Saturday, January 30, 2010

Hard Time

As I've mentioned, the tug boat I work on tows or pushes around an oil barge, delivering oil of all kinds to customers of all kinds.
Barges come in all shapes and sizes and are used for carrying everything under the sun. I've carried, sand, lumber, sugar, truck parts, whole trucks, lumber...the list goes on.
But there is one particular barge I see quite regularly and it always catches my eye like no other.
If you were heading up the East River from New York and before entering Long Island Sound, you would pass a very unusual barge.
It carries people.
Actually, it doesn't carry them anywhere, it is permanently tied up to a dock.
It's a prison.
Talk about being "up the creek without a paddle."

Can you imagine that? I mean, seriously, how bad IS your luck if you get sentenced to prison and then the prison they send you to is a steel box that floats.
Of all the things a convict has to worry about while in prison, now he has to worry about sinking too.
This prison barge is called the Vernon Bain Center and it sits between Queens and the Bronx.
This unusual prison came about because Rikers Island, which sits in the East River and is home to many of New York's correctional centers, found itself overflowing with inmates.
If you look closely at the caged in area at the top, they have basket ball courts up there. That's where they go for their free time, which is an hour a day.

Rudy Giuliani, who was the Mayor of new York at the time, came up with the idea of putting the 800 extra prisoners on a barge, in the river.
You may remember Rudy, he became a presidential candidate a few years ago.
He happened to be the Mayor of New York on 9/11, and because he got on TV while walking through the devastation in the streets, somehow that made him a hero, which in turn made him a possible presidential candidate. Go figure.
Thank god only 6 people voted for him in the primary's.
Only in America can that happen.
I'm guessing, only in America, would there be a prison barge.
I could be wrong.


slommler said...

Hmmm! Now that is weird! A prison barge?? Amazing! And you are so right. I can only imagine the look on their faces when they see their new "home"!?! LOL!! Well, at least they have some amenities. Basket ball courts indeed?!

Frau said...

I had no idea ....I have to say it's a brilliant idea.

clairedulalune said...

Mark, this is something i did not know! A floating prison eh? I would be in the same frame of mind as you if i was a inmate there! As well of basketball games maybe swimming lessons? Hope all is well for you Mark and have a good week!

beth said...

actually....if you love water, could it be any worse than a regular prison ?

think of the water views and a little rocking to help you sleep at night.....

and basketball outside with a water view....better than the views at the regular prison.....
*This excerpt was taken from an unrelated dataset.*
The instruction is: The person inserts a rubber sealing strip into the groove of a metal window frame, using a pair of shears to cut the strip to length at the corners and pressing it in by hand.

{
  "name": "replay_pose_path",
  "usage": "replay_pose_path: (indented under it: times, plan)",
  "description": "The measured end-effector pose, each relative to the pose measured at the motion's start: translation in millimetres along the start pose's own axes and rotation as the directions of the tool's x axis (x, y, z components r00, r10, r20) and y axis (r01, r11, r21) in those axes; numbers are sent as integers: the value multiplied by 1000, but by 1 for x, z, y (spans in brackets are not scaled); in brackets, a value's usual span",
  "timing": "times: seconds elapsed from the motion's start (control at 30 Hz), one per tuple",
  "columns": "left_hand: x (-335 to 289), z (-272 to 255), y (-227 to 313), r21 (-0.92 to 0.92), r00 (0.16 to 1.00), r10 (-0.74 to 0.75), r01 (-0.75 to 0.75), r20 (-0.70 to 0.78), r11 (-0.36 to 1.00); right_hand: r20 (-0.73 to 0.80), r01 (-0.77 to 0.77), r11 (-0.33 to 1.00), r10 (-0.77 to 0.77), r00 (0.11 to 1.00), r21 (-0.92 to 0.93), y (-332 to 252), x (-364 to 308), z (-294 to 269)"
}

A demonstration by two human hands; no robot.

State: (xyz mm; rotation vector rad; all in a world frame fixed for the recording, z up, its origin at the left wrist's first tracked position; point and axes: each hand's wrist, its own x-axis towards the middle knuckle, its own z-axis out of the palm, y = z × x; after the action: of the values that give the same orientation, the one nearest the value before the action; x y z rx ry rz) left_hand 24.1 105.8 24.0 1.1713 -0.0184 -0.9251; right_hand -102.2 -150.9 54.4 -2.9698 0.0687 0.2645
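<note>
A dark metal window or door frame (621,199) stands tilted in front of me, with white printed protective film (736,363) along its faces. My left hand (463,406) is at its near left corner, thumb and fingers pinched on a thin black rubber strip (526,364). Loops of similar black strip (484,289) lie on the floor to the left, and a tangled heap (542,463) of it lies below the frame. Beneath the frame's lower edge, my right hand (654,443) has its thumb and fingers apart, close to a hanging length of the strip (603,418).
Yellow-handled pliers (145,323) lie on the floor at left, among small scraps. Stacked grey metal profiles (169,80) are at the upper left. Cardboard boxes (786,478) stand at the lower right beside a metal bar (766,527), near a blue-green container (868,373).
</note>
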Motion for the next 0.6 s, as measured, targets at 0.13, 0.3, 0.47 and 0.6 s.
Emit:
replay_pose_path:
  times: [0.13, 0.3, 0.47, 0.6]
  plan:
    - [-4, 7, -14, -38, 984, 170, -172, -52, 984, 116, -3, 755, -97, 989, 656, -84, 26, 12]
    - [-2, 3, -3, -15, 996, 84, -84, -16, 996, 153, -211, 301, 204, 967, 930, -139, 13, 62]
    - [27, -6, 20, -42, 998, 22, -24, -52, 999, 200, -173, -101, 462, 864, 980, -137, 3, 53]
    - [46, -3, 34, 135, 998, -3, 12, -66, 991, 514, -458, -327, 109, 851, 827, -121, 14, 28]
and if you're a good swimmer, just think of all the daydreaming you'd have of your prison escape by being able to hold your breath for 5 minutes...they probably time each other during their lunch breaks with this activity...."oh that joe, there he goes again turning blue, but hey, he had the best time of 3 minutes and 45 seconds"

OH....there I go again....trying to the see positive in everything :)

dcpeg said...

Fascinating! Wonder if the idea will catch on.

Anonymous said...

At a cost of $161 million to build, or $201,250 per bed, the Vernon C. Bain Center (aka VCBC and formerly the Maritime Facility III, or MTF 3)is so costly as a pre-trial jail that I don't think too many coastal jurisdictions will opt for it as a reasonable alternative to a permanent, land-based jail.

Its distance from any courthouse, like the jails on Rikers Island, make transporting defendants to hearings and trials a logistical and budgetary nightmare.

The predecessor MTFs were a converted troop transport used by the British during the Falkland/Malvines Islands War and Staten Island Ferry boats that were diverted from the scrap heap to warehouse inmates at docks on Rikers Island and Manhattan. The problems maintaining those boats were so severe that they were eventually abandoned as soon as the jail population declined from its high point of 22,000 in the early 1990's to its current level of about 14,000.

The idea for these boats came originally, not from the Giuliani Administration, but from the Koch Administration in reaction to court orders to reduce overcrowding in the jails that led to a release of about 600 misdemeanants in 1983, after which Mayor Koch vowed to avoid future releases by building as many jails as necessary. However, when the jail population skyrocketted in the 1980s from under 10,000 to 22, 000, the City had to scramble to construct or acquire any kind of jail space that they could get their hands on.

Hence, the jail budget in NYC is about $1 billion per year, give or take.

Mark said...

Anonymous- Did I just receive a scolding? I guess I stand corrected. Thanks for the informative comment. My point basically was, it's an unusual place to house prisoners. At least I thought so.